Peeking at the Answer

So, to work backwards, as is most comfortable for Elven folk, we start with some address text and feed it to be parsed by a raku Grammar.

#!/usr/bin/env raku
use v6.d;
use lib '../lib';
use Data::Dump::Tree;
use Grammar::Tracer;
my ($address,$match);
$address = q:to/END/;
123, Main St.,
Springfield,
IL 62704
USA
END
$address ~~ s:g/','$$//;
$address ~~ s:g/<['\-%]>//;
$address .= chomp;
$match = AddressUSA::Grammar.parse($address, :actions(AddressUSA::Actions));
say ~$match;
say $match;
ddt $match.made;

Note the use of Grammar::Tracer, this is an essential design and debug tool to work out what is happening in the parsing process with various text inputs.

There’s a little preparation of our text to prune out unwanted punctuation and line endings using the ~~ s:g/// substitution operator.

The result of the parsing operation is a new Address object, so the output with ddt is:

.AddressUSA @0
├ $.street = 123, Main St..Str
├ $.city = Springfield.Str
├ $.state = IL.Str
├ $.zipcode = 62704.Str
└ $.country = USA.Str

All neatly tagged and ready for import to a structured system.

Grammar, Rhyme and Meter

The Grammar itself looks like this..

grammar AddressUSA::Grammar does Address::Grammar::Base {
token TOP {
<street> \v
<city> \v
<state-zip> \v?
[ <country> \v? ]?
}
token state-zip {
^^ <state> <.ws>? <zipcode> $$ #<.ws> is [\h* | \v]
}
token state {
\w \w
}
token zipcode {
\d ** 5
}
}

Sooo – as with any well written elven code, it is easy for the casual reader to grasp what is going on (with a little prior know how of the Raku Grammar basics work, such as token TOP)

Casting a more expert eye, Rudolph (for it was he that crafted this tutorial) has a few expert remarks:

  • note the use of \v and \h to denote vertical and horizontal whitespace
  • since Raku does not dictate indentation, we can go with an aligned layout to better echo our input text
  • the query ? and square brackets [] help us with options (e.g. there may be no coontry line in the text)
  • token state looks for two word characters
  • token zipcode looks for 5 digits
  • there is a bit of magic in <state-zip> that picks out <state> and <zipcode> regardless of whether they are on the same line or on two lines
  • oh, and ^^ is the start of a line and $$ is the end (ie just before a \v)

So far, so ginchy.

Grammar Fundaments

Well, Rudolph was holding a bit up his sleeve (ed?) here, since raku doesn’t come with tokens like <street>, <city>, etc out of the box.
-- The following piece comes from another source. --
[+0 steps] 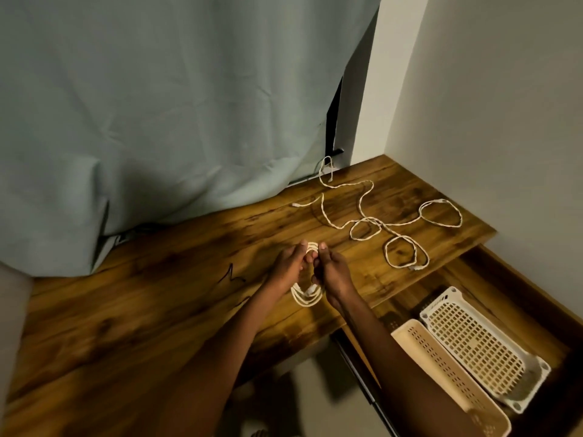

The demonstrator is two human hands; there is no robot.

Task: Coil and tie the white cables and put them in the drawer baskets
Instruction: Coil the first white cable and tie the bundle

An attentive Elf would spot the does Address::Grammar::Base … let’s look at that now:

my @street-types = <Street St Avenue Ave Av Road Rd Lane Ln Boulevard Blvd>;
role Address::Grammar::Base {
token street {
^^ [<number> ','? <.ws>]? <plain-words> <.ws> <street-type> '.'? $$
}
token number {
\d*
}
token plain-words {
<plain-word>+ % \h
}
token plain-word {
\w+ <?{ "$/" !~~ /@street-types/ }>
}
token street-type {
@street-types
}
token town { <whole-line> }
token city { <whole-line> }
token county { <whole-line> }
token country { <whole-line> }
token whole-line {
^^ \V* $$
}
}

So that explains where the Base tokens are built up and underlines the fact that a Raku grammar is just a fancy class and that tokens are just fancy methods. That way you can use the same role composition via the keyword does.

So key tools used here:

  • You can use any Raku Array like ‘@street-types‘ directly in a token, the elements are treated as if this was a set of alternate Str values [‘Street’ | ‘St’ | …]
  • The look-ahead assertion <?{ … }> is a cool way to call any code that returns True or False – in this case to check that the (stringified) match “$/” is not a street-type
  • And the “repeats” symbol % modifies the quantifier to add a separator pattern – in this case \h for a horizontal whitespace character

Actions of Compassion

“In the quaint streets of Victorian London, a benevolent soul anonymously gifted warm blankets to shivering orphans, embodying the true spirit of Christmas compassion in Dickensian fashion.”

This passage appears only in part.